- [Brief]: The complete data, repeated exactly, should form your response.

====== Data excerpt ======

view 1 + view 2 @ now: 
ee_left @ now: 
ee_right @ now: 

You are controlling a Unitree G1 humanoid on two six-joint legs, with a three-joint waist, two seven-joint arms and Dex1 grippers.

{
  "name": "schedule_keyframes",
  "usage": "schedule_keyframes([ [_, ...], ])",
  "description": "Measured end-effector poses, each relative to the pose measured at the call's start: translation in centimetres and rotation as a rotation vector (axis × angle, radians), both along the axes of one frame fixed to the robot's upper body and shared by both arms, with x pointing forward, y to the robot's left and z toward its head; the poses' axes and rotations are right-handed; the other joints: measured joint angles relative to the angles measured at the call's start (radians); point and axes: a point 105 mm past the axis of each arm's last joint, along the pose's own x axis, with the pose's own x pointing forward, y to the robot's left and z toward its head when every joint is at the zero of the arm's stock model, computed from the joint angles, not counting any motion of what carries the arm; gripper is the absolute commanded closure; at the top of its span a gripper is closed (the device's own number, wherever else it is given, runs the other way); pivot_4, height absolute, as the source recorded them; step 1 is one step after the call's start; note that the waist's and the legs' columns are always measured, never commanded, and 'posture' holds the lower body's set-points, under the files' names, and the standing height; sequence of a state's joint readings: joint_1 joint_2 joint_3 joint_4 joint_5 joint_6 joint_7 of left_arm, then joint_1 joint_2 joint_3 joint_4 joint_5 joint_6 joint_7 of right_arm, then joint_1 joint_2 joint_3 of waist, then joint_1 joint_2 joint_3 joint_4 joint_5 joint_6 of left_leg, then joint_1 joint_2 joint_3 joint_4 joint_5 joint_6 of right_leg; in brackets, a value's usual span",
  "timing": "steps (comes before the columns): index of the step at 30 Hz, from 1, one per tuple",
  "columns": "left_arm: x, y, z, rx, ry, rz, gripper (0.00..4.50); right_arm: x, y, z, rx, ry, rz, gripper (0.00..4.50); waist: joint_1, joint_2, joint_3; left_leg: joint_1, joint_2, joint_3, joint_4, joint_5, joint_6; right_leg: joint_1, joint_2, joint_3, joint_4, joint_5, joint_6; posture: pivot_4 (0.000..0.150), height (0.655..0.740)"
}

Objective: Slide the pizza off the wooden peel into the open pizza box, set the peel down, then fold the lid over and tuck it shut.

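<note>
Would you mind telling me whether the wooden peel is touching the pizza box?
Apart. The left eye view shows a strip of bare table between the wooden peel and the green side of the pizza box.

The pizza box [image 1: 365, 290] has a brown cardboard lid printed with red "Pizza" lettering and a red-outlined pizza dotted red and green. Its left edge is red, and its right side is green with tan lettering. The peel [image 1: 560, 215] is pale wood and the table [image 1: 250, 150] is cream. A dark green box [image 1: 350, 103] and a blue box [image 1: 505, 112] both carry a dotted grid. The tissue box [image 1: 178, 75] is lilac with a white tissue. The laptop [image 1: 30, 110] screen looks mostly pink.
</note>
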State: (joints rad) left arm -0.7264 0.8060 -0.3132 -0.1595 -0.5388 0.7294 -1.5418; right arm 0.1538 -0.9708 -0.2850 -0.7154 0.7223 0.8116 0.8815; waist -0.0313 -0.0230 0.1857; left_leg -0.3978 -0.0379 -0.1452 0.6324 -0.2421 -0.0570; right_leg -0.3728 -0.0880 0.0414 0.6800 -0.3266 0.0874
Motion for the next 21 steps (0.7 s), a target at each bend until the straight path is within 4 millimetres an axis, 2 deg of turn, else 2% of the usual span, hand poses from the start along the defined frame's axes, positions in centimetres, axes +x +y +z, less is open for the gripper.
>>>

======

- [Task response]:
view 1 + view 2 @ now: 
ee_left @ now: 
ee_right @ now: 

You are controlling a Unitree G1 humanoid on two six-joint legs, with a three-joint waist, two seven-joint arms and Dex1 grippers.

{
  "name": "schedule_keyframes",
  "usage": "schedule_keyframes([ [_, ...], ])",
  "description": "Measured end-effector poses, each relative to the pose measured at the call's start: translation in centimetres and rotation as a rotation vector (axis × angle, radians), both along the axes of one frame fixed to the robot's upper body and shared by both arms, with x pointing forward, y to the robot's left and z toward its head; the poses' axes and rotations are right-handed; the other joints: measured joint angles relative to the angles measured at the call's start (radians); point and axes: a point 105 mm past the axis of each arm's last joint, along the pose's own x axis, with the pose's own x pointing forward, y to the robot's left and z toward its head when every joint is at the zero of the arm's stock model, computed from the joint angles, not counting any motion of what carries the arm; gripper is the absolute commanded closure; at the top of its span a gripper is closed (the device's own number, wherever else it is given, runs the other way); pivot_4, height absolute, as the source recorded them; step 1 is one step after the call's start; note that the waist's and the legs' columns are always measured, never commanded, and 'posture' holds the lower body's set-points, under the files' names, and the standing height; sequence of a state's joint readings: joint_1 joint_2 joint_3 joint_4 joint_5 joint_6 joint_7 of left_arm, then joint_1 joint_2 joint_3 joint_4 joint_5 joint_6 joint_7 of right_arm, then joint_1 joint_2 joint_3 of waist, then joint_1 joint_2 joint_3 joint_4 joint_5 joint_6 of left_leg, then joint_1 joint_2 joint_3 joint_4 joint_5 joint_6 of right_leg; in brackets, a value's usual span",
  "timing": "steps (comes before the columns): index of the step at 30 Hz, from 1, one per tuple",
  "columns": "left_arm: x, y, z, rx, ry, rz, gripper (0.00..4.50); right_arm: x, y, z, rx, ry, rz, gripper (0.00..4.50); waist: joint_1, joint_2, joint_3; left_leg: joint_1, joint_2, joint_3, joint_4, joint_5, joint_6; right_leg: joint_1, joint_2, joint_3, joint_4, joint_5, joint_6; posture: pivot_4 (0.000..0.150), height (0.655..0.740)"
}

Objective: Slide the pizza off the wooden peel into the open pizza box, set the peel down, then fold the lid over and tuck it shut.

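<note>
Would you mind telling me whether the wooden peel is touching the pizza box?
Apart. The left eye view shows a strip of bare table between the wooden peel and the green side of the pizza box.

The pizza box [image 1: 365, 290] has a brown cardboard lid printed with red "Pizza" lettering and a red-outlined pizza dotted red and green. Its left edge is red, and its right side is green with tan lettering. The peel [image 1: 560, 215] is pale wood and the table [image 1: 250, 150] is cream. A dark green box [image 1: 350, 103] and a blue box [image 1: 505, 112] both carry a dotted grid. The tissue box [image 1: 178, 75] is lilac with a white tissue. The laptop [image 1: 30, 110] screen looks mostly pink.
</note>
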State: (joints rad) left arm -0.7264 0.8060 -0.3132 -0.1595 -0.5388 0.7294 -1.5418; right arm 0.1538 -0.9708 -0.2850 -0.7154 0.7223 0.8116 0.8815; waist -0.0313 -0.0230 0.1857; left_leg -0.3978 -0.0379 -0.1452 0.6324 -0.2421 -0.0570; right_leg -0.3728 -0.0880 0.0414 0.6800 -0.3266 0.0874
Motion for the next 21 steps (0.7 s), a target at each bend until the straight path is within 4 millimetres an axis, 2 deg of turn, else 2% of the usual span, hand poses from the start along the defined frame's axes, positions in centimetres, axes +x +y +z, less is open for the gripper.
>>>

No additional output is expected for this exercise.